The easiest direct comparison would be to the ESA's ATV. Each ATV launch costs
around $900 million in amortized development costs plus vehicle costs plus
launch costs. But, it delivers 6,595 kg of cargo, which puts the delivered
cost of cargo at about $132/gram.

In comparison, the Dragon is on a fixed price contract (about $133 million per
vehicle) which includes launch and operations and whatnot. This particular
Dragon is delivering 1050 kg of supplies (677 kg within the pressurized part
of the spacecraft, the rest within the unpressurized "trunk"). This comes out
to a cost to NASA of $127/gram.

Which, admittedly, is not Earth shattering. However, this flight will also be
returning 1370 kg of equipment back to Earth, including highly valuable
scientific experiments and such-like. And Dragon is currently the only vehicle
capable of doing so. On the whole this makes Dragon more than worthwhile.

However, this is still only the 2nd operational Dragon resupply mission, and
they will continue to increase the amount of cargo delivered as they become
more confident in the vehicle and especially as the Falcon 9 v1.1 becomes
operational (which will happen in the next flight) which will add about 4
tonnes of additional payload capacity. If fully utilized it could bring the
cost of cargo deliveries to ISS down to around $30-$50/g.
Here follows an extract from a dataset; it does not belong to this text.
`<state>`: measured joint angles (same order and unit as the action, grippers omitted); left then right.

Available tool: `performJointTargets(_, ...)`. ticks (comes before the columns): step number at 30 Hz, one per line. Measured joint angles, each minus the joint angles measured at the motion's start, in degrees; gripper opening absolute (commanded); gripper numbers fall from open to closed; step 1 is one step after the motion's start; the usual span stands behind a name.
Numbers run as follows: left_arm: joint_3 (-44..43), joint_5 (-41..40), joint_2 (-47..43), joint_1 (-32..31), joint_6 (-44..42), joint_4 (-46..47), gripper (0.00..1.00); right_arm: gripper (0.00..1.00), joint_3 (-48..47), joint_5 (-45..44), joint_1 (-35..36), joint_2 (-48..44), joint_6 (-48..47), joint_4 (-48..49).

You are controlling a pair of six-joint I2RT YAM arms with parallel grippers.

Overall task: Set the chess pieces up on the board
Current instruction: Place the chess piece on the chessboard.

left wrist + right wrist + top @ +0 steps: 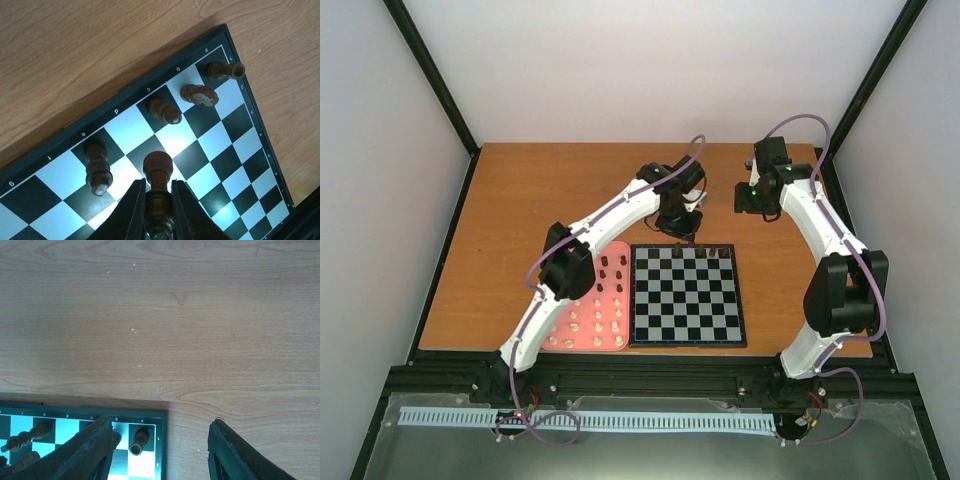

Also, there is
definitely an element of subsidizing the development of new systems in the CRS
contract terms, though even so they're reasonably cost effective.

Edit: to compare to the Shuttle, on an MPLM mission the Shuttle could deliver
about 15 tonnes of supplies and equipment and cost around $1.5 to $2 billion
per launch (the higher figure due to the extremely low flight rate near the
end of the Shuttle program), which works out to a cargo delivery cost of
around $100/g, though the Shuttle could also return significant amounts of
cargo.

Edit2: I inadvertently omitted the cost of the MPLM modules themselves from
the calculation above, although including them would be difficult since most
of them were built by the Italian Space Agency as payment in kind for ISS
access, overall they would only affect the cost figures by less than 20%.
Also, fun fact: the MPLMs were named for famous Renaissance artists, or ninja
turtles, here's NASA's logo: [http://en.wikipedia.org/wiki/File:Multi-
Purpose_Logistics_Mo...](http://en.wikipedia.org/wiki/File:Multi-
Purpose_Logistics_Module_Logo.png)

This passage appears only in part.